Requirement:
Work through the listing below and give again exactly the lines from the one with "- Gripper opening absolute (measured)" to the one with "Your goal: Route", both ends included. All other lines and all pictures stay out.

Data records:
※ ※ ※
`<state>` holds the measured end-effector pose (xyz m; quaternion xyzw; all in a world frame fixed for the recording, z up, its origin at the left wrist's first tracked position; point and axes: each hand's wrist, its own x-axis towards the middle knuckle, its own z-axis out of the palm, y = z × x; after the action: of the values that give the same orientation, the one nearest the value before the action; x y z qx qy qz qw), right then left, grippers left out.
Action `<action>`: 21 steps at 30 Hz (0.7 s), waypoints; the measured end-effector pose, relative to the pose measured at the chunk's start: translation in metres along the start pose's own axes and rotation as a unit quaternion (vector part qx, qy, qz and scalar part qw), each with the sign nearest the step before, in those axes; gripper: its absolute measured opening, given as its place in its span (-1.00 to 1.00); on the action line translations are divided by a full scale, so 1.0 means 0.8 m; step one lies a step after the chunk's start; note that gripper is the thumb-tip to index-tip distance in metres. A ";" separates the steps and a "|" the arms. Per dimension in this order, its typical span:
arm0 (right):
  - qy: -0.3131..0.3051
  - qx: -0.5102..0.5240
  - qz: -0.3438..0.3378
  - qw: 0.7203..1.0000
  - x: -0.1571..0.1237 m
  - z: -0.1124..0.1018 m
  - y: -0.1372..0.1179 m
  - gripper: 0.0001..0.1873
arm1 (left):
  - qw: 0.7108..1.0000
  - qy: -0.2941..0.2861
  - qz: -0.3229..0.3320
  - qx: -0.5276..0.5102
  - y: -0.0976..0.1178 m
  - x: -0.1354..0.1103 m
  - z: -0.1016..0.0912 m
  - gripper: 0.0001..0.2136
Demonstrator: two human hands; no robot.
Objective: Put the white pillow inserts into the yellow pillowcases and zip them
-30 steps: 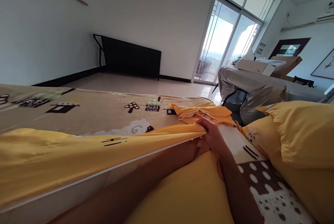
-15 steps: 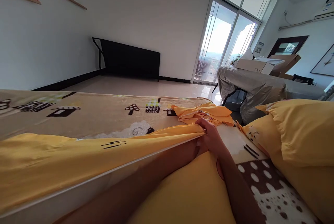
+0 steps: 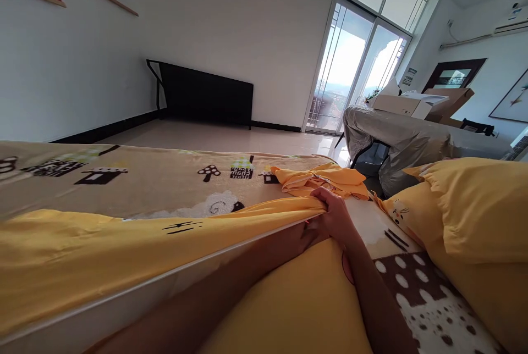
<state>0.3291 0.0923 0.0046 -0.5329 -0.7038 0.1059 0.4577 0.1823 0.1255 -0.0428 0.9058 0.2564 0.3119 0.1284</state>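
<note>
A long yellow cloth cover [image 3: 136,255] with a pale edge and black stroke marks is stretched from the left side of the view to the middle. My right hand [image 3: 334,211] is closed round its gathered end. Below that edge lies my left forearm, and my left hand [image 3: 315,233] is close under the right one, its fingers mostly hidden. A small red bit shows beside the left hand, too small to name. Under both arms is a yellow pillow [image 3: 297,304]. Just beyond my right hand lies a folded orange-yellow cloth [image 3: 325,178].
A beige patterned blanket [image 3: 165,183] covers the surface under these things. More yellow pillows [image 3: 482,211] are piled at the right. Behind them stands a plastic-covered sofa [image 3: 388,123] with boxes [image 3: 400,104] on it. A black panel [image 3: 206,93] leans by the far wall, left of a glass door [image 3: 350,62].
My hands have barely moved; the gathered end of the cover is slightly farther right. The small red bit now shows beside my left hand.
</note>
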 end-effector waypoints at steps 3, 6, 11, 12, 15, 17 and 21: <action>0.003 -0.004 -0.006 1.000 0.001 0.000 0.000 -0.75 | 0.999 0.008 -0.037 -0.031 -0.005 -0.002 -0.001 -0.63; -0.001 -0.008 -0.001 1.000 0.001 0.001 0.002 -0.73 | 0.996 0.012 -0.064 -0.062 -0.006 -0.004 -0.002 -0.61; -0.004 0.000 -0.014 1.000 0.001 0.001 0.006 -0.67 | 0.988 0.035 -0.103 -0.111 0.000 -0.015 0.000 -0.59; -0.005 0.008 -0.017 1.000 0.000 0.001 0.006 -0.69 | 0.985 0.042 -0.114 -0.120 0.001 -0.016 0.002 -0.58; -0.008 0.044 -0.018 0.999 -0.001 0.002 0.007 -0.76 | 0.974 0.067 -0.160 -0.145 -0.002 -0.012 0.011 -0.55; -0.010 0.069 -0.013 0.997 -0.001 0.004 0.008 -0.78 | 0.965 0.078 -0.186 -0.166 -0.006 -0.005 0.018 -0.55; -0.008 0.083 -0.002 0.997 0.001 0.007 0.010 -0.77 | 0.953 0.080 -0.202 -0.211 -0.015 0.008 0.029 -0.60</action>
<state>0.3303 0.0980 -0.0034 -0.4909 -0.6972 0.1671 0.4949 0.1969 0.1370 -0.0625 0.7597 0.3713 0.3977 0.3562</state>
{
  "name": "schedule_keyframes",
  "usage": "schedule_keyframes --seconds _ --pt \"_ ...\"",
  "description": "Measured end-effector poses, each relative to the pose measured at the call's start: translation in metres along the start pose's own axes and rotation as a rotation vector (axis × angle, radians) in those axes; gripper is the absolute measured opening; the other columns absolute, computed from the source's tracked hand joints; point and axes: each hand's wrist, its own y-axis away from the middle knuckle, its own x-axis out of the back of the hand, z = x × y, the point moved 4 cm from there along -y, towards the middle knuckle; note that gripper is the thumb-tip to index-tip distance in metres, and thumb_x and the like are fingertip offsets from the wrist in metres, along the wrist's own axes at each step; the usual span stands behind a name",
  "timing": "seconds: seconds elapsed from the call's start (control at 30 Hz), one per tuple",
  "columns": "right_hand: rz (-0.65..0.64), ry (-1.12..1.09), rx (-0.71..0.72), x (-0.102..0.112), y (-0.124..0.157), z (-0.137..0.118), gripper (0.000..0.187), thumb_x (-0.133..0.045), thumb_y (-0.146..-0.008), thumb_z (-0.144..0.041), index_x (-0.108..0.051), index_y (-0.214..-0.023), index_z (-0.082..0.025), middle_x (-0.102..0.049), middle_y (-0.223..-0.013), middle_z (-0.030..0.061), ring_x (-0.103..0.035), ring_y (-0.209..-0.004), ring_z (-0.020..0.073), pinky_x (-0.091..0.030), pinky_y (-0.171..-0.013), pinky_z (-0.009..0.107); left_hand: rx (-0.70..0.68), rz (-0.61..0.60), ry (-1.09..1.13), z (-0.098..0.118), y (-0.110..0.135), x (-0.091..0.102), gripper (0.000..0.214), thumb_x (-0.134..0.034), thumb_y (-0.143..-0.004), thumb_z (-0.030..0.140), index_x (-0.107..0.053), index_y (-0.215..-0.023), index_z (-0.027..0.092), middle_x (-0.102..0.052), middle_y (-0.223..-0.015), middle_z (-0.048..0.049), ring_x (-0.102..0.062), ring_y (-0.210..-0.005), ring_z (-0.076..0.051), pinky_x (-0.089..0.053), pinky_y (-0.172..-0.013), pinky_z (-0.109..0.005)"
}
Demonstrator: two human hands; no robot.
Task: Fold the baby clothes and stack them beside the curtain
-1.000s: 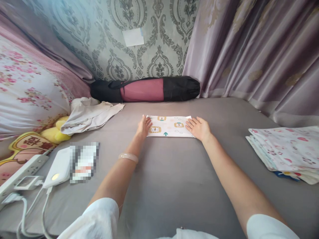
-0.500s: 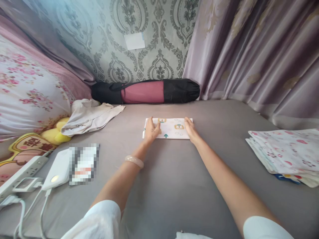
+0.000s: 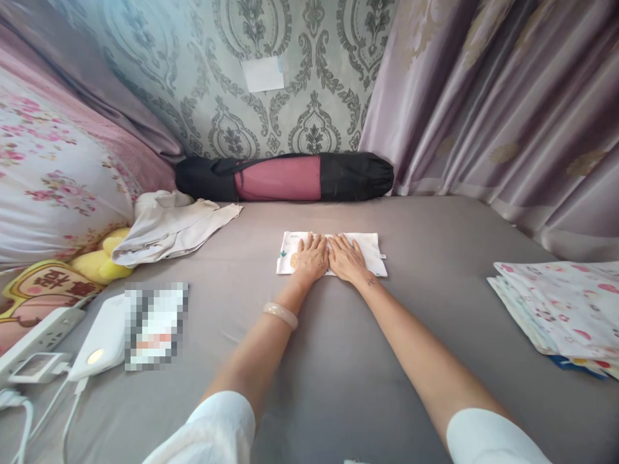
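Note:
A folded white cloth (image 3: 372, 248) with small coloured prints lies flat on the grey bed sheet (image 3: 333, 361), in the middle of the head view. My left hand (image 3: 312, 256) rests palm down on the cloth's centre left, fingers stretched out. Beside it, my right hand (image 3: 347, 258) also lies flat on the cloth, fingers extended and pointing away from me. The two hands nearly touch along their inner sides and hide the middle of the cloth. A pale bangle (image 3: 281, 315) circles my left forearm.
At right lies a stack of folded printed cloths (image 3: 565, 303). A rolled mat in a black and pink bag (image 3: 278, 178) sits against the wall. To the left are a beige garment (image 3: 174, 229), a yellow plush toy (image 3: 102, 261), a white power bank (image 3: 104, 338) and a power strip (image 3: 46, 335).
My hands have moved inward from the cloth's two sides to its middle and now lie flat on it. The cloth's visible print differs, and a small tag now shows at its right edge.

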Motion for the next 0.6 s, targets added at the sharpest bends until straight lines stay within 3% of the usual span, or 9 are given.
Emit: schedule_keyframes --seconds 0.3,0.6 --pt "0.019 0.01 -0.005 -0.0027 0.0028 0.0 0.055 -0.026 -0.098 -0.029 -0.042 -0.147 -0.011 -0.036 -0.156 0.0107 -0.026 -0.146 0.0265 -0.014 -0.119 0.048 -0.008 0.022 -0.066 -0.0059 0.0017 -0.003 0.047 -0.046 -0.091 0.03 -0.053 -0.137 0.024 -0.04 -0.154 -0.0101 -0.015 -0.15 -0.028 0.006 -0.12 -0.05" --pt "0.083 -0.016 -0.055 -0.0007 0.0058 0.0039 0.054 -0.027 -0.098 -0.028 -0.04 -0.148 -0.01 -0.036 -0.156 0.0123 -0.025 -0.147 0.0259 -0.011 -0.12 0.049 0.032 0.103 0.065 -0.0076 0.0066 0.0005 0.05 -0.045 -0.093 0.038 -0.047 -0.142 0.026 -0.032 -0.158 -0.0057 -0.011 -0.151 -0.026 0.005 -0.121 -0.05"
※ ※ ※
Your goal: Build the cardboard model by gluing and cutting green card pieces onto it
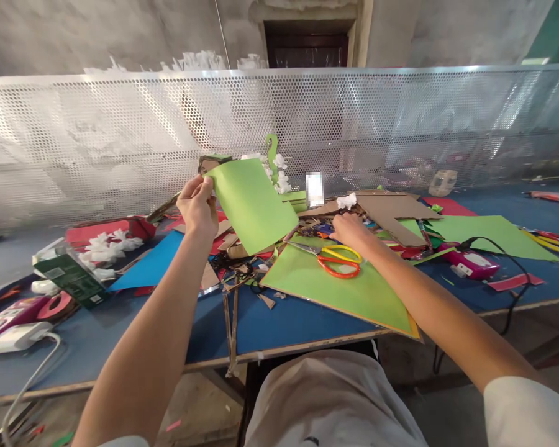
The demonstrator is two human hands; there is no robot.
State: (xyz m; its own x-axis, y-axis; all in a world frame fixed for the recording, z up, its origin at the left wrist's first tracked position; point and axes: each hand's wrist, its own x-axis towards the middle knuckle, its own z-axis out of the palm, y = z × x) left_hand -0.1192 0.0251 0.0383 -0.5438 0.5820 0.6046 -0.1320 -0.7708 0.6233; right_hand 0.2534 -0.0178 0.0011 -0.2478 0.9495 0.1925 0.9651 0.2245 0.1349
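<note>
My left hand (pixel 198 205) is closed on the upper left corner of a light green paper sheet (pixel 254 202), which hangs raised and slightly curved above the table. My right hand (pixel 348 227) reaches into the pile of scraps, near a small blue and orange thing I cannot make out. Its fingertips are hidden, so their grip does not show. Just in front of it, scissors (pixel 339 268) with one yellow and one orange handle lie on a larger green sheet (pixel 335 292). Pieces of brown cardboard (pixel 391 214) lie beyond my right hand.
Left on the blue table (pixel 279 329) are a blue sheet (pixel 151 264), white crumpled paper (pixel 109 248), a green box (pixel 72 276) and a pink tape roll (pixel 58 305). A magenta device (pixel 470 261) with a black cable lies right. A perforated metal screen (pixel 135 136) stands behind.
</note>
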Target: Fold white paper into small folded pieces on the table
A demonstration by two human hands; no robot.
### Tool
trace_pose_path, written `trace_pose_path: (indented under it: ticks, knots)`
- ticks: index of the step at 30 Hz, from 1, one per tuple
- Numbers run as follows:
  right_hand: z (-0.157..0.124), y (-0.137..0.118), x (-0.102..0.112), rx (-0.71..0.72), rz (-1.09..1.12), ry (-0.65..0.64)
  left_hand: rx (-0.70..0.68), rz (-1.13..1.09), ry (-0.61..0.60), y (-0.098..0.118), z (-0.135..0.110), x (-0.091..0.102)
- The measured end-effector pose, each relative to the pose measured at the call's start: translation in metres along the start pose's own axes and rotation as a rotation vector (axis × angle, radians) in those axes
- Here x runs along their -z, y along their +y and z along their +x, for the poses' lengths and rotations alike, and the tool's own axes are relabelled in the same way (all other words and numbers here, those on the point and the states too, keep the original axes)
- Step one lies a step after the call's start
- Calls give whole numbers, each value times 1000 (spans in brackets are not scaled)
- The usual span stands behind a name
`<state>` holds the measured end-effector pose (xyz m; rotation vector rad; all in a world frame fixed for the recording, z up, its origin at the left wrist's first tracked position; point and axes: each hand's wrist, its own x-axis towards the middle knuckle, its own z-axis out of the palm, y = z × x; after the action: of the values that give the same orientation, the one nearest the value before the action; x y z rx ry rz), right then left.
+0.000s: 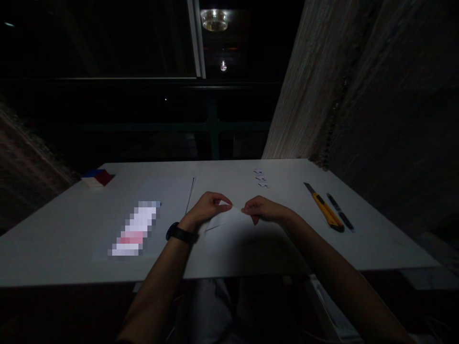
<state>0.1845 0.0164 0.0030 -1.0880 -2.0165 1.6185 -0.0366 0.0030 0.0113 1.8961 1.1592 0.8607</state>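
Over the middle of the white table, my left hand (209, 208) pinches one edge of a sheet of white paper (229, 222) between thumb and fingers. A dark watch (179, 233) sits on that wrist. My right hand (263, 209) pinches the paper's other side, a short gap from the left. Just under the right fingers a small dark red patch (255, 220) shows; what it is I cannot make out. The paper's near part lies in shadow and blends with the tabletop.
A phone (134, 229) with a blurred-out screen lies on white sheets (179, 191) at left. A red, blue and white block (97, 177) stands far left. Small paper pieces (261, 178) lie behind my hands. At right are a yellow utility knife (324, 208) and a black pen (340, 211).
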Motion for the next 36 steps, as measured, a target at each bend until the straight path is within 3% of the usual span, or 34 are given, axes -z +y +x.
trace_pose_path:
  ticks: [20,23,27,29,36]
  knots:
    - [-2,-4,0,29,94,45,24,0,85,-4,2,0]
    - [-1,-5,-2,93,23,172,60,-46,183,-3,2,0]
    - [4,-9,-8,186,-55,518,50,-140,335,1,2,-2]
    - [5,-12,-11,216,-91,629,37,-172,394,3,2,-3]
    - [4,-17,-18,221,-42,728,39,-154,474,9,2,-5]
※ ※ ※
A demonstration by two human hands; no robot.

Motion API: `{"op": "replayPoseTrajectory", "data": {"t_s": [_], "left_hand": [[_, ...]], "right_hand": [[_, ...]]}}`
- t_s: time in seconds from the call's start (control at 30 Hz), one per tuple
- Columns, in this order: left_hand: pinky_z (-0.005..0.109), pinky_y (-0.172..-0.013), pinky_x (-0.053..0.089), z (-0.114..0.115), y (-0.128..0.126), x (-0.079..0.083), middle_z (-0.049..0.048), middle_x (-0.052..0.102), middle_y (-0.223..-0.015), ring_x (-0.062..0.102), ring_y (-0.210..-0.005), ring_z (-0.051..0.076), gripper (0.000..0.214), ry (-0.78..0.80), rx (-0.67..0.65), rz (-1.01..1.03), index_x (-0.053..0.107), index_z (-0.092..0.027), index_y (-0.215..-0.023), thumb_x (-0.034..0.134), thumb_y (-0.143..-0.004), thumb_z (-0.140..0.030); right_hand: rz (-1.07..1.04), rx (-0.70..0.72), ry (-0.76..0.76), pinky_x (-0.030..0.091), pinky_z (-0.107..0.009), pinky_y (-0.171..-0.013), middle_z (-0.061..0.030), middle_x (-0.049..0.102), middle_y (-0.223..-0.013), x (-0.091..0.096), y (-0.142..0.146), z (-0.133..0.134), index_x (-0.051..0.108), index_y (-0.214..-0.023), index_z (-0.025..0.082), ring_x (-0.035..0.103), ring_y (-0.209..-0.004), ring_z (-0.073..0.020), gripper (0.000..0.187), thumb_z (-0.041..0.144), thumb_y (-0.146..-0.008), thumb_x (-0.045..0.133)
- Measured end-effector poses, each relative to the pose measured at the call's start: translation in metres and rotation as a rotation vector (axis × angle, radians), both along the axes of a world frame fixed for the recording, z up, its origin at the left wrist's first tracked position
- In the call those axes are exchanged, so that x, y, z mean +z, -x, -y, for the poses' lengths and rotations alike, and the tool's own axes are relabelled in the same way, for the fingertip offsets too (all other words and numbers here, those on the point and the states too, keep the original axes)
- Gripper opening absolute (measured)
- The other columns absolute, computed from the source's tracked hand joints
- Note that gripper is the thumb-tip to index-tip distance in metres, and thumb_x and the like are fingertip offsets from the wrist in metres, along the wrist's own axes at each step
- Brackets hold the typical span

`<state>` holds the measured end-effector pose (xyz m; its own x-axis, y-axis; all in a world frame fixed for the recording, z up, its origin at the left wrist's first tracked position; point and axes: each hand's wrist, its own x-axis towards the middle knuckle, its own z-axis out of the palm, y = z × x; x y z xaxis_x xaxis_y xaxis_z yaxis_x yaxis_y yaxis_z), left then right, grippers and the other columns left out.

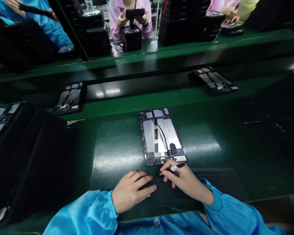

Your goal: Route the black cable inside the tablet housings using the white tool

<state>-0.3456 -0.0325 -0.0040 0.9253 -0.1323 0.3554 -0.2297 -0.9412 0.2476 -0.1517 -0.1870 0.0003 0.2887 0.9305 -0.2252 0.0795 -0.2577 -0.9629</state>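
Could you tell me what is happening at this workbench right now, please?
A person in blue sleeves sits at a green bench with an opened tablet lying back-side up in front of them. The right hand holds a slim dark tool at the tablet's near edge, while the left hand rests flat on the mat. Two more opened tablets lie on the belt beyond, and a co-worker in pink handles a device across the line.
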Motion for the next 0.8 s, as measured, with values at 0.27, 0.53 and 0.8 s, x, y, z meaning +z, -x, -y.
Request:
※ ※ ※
Your response:
- Gripper opening absolute (measured)
- The other columns absolute, computed from the source's tracked hand joints
- Note that gripper is the thumb-tip to index-tip distance in metres, and thumb_x and the like are fingertip offsets from the wrist in metres, along the wrist's own axes at each step
- Brackets hold the typical span

`<state>` holds the measured end-effector pose (xyz m; its own x-axis, y-axis; all in a world frame fixed for the recording, z up, its origin at the left wrist's first tracked position; point and axes: each hand's wrist, its own x-axis towards the middle knuckle, its own z-axis out of the palm, y = z × x; x y z xaxis_x xaxis_y xaxis_z yaxis_x yaxis_y yaxis_z), left then right, grippers and the other columns left out.


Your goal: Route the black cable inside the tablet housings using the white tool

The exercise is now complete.